Ex-Warrior speaks out on rugby injuries probe

Darrell Goulding in action for Wigan Warriors
Darrell Goulding in action for Wigan Warriors

A FORMER Wigan Warriors star who had to retire through injury doesn’t believe there is much else that can be done to protect players in either rugby code without wrecking them as a spectacle.

Darrell Goulding was speaking after rugby union’s top medic called for tighter restrictions to prevent so many stars coming to harm, especially from concussion.

We play rugby and we know the dangers. I am at a stage now where I feel better than I have done in years now I’ve finished! But you get used to the knocks

Darrell Goulding

Reported concussions in RU have doubled in five years and Dr Martin Rafferty said on average one player at every Six Nations match suffered a brain injury. He says that changes to the game must focus on tackles.

And while supporters and players of the two codes revel in their differences, there is clearly an overlap when it comes to injuries.

Goulding, 27, was forced to retire from his beloved rugby league after several seasons with Wigan (during which time he helped win the double) and one with Hull KR. Repetitive concussion injuries meant it was too dangerous to continue and so he is now planning to train as a physio.

But while he regrets a playing career cut short, he feels the authorities in both codes are limited in what they can tinker with.

The former centre said: “We play rugby and we know the dangers. I am at a stage now where I feel better than I have done in years now I’ve finished! But you get used to the knocks.

“And there will be a lot of injuries, more so in rugby league. There is less money in it so you have smaller squads so you are more likely to have people playing who are already carrying an injury.

“The game is getting tougher and faster too in both codes. And the players are getting bigger and stronger.

“I think there are only so many things you can do to prevent injuries as far as tackles are concerned. Shoulder charges have recently been banned in RL but there has to be contact, some of it quite powerful. That’s the nature of the game and it’s what the fans want.

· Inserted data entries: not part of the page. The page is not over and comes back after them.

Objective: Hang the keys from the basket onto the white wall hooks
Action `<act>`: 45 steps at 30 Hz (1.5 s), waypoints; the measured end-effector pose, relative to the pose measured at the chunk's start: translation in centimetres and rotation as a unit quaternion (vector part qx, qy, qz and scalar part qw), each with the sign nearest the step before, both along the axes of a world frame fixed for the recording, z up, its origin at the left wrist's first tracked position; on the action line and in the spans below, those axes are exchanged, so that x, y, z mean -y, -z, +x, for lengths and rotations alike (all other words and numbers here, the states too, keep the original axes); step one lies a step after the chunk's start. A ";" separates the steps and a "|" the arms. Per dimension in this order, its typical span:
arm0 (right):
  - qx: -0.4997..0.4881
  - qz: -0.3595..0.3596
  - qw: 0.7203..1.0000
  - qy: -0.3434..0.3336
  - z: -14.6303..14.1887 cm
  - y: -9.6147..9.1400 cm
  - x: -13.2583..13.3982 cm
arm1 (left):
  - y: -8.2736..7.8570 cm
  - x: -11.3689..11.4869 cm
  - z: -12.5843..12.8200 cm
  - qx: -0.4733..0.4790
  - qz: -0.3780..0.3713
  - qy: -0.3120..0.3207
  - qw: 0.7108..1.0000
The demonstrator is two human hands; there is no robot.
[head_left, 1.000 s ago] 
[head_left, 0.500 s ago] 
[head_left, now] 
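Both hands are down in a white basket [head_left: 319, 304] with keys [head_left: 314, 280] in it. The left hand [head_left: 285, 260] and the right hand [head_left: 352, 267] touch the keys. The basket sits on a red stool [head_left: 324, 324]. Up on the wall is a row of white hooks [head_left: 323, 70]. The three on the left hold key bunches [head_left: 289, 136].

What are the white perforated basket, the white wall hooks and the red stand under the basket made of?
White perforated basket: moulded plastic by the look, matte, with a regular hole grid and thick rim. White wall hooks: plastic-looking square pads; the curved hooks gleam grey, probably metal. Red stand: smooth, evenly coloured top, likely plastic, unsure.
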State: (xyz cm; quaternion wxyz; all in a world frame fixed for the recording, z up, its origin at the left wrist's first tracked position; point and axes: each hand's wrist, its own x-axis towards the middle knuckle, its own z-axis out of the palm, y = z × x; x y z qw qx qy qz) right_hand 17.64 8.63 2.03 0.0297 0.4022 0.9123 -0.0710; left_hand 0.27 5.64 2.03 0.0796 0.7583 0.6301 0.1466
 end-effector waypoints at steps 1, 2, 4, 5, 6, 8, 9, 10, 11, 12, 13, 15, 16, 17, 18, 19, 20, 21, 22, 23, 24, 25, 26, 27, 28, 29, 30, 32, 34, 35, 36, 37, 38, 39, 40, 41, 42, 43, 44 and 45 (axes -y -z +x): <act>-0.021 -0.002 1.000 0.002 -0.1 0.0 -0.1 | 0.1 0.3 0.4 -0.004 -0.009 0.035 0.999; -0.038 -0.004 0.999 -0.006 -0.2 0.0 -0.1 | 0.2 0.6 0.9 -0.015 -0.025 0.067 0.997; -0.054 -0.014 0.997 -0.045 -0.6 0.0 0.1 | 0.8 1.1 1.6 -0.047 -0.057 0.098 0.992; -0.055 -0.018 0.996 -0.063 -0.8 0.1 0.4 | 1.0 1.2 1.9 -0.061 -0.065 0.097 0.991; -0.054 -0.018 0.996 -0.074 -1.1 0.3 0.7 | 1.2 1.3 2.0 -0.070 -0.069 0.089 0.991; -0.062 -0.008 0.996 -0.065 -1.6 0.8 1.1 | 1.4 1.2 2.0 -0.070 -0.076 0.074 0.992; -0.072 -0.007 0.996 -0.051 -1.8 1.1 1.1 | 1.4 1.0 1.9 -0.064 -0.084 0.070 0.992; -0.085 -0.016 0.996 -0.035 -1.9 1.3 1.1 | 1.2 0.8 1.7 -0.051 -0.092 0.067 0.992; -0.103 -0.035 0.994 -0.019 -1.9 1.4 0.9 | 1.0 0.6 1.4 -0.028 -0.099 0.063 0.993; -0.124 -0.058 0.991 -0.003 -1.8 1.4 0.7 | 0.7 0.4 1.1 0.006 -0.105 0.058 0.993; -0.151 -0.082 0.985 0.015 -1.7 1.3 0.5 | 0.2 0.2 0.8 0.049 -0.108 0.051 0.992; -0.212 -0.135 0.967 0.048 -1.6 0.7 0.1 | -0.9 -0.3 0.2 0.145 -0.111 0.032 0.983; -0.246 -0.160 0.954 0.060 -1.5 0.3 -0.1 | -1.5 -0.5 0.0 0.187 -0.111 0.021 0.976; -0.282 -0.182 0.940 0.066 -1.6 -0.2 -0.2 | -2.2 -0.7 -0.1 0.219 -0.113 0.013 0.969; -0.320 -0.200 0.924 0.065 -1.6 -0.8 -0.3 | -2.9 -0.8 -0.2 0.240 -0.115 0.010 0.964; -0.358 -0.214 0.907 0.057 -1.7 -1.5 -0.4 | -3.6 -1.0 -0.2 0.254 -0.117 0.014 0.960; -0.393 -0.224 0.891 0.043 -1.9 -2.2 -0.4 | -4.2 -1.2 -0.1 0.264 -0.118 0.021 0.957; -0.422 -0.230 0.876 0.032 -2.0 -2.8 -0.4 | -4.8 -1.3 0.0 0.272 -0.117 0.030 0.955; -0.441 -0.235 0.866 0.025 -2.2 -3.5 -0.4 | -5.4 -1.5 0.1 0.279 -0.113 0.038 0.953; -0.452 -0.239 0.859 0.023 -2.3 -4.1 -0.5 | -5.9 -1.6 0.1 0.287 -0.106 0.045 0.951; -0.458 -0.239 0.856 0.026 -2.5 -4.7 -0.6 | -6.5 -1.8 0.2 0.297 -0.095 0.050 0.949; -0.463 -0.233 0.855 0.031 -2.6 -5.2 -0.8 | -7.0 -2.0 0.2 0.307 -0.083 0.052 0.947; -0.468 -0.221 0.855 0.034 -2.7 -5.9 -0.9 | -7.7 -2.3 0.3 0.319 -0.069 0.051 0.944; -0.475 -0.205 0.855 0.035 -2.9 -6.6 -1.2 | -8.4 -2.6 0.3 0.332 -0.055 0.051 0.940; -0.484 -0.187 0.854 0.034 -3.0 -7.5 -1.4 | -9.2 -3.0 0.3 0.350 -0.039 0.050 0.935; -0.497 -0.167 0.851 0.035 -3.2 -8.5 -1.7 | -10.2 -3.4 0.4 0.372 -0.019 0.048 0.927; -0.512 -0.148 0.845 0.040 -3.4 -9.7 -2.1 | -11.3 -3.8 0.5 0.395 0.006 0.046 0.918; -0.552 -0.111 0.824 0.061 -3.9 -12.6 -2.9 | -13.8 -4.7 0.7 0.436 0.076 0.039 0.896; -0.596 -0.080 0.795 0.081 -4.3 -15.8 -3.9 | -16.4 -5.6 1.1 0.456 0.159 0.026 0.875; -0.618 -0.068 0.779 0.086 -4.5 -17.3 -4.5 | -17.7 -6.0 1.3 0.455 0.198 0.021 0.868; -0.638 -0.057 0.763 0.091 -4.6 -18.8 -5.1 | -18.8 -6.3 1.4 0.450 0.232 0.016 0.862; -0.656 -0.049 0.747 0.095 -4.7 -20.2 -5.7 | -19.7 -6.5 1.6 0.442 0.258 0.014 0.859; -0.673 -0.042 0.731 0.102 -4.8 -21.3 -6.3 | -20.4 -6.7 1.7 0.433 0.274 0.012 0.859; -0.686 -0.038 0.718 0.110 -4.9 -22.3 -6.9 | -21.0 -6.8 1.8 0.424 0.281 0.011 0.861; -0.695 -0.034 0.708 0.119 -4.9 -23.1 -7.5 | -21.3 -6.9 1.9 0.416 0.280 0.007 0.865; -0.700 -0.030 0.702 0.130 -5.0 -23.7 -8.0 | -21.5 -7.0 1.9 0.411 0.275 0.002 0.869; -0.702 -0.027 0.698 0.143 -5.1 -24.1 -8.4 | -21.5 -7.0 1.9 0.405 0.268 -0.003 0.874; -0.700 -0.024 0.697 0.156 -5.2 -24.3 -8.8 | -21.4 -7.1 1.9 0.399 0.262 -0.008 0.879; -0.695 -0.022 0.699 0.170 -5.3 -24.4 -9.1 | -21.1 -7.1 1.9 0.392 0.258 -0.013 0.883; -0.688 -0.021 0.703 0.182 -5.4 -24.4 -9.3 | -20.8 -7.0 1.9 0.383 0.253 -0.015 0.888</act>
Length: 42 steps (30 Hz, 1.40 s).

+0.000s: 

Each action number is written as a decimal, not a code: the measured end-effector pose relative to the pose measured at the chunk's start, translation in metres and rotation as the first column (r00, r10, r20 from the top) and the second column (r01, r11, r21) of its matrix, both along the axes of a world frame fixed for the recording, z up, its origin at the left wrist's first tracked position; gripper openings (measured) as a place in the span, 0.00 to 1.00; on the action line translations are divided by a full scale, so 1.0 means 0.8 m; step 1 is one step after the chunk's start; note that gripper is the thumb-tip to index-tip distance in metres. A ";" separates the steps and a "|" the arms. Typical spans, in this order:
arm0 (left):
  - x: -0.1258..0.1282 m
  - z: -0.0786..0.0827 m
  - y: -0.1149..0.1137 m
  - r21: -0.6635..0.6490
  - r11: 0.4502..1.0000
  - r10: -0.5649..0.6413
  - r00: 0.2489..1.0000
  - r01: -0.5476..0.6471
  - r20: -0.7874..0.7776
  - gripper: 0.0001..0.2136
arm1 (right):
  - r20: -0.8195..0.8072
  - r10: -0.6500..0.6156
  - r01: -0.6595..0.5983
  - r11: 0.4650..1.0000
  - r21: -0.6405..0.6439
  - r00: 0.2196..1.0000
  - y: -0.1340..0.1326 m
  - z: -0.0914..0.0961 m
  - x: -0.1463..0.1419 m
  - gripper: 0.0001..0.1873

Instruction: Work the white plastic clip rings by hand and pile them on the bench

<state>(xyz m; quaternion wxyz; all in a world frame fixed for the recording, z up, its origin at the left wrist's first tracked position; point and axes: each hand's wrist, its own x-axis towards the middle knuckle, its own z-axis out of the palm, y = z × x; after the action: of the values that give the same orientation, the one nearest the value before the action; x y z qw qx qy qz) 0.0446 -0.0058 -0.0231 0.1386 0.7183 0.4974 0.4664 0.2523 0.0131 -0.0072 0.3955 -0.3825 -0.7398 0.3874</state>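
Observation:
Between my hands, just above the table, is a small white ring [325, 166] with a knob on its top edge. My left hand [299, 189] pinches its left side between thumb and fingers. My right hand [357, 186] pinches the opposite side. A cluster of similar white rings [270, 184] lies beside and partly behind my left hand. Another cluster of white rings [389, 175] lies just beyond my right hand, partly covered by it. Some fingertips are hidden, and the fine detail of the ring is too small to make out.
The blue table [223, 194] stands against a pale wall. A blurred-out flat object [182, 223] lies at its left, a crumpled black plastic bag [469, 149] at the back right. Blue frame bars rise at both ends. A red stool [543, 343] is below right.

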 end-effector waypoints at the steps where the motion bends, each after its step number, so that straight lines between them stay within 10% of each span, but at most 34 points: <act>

“One thing they could do is reduce the number of subs. That would reduce the possibility of big guys coming off the bench and injuring someone who has been out there all game and is tiring.”

The Rugby Union World Cup has already seen a number of players sidelined through injury, not least the Welsh squad.

Speaking on last night’s BBC Panorama programme, Dr Rafferty, World Rugby’s chief medical officer, said: “Player welfare is about identifying what the risk is and then bringing about change. There’s no doubt that the biggest area that we know where concussion is going to occur is in the tackle, so that will help us to look at the tackle and see what we can do to make it safer.

“My job is to identify risk and then look for solutions and then present those solutions to the law-makers to make the changes that will bring about protection of the athlete.”

Dr Rafferyy is reviewing video evidence from 900 concussions in an attempt to identify why the injuries occur.

Any possible changes to the laws would be based on this analysis.

That evidence and any recommendations would be presented to the governing body’s Laws Committee which would then take a final decision.

One option that has been suggested for reform of the tackle is changing the rules to encourage players to tackle lower on the body of their opponent.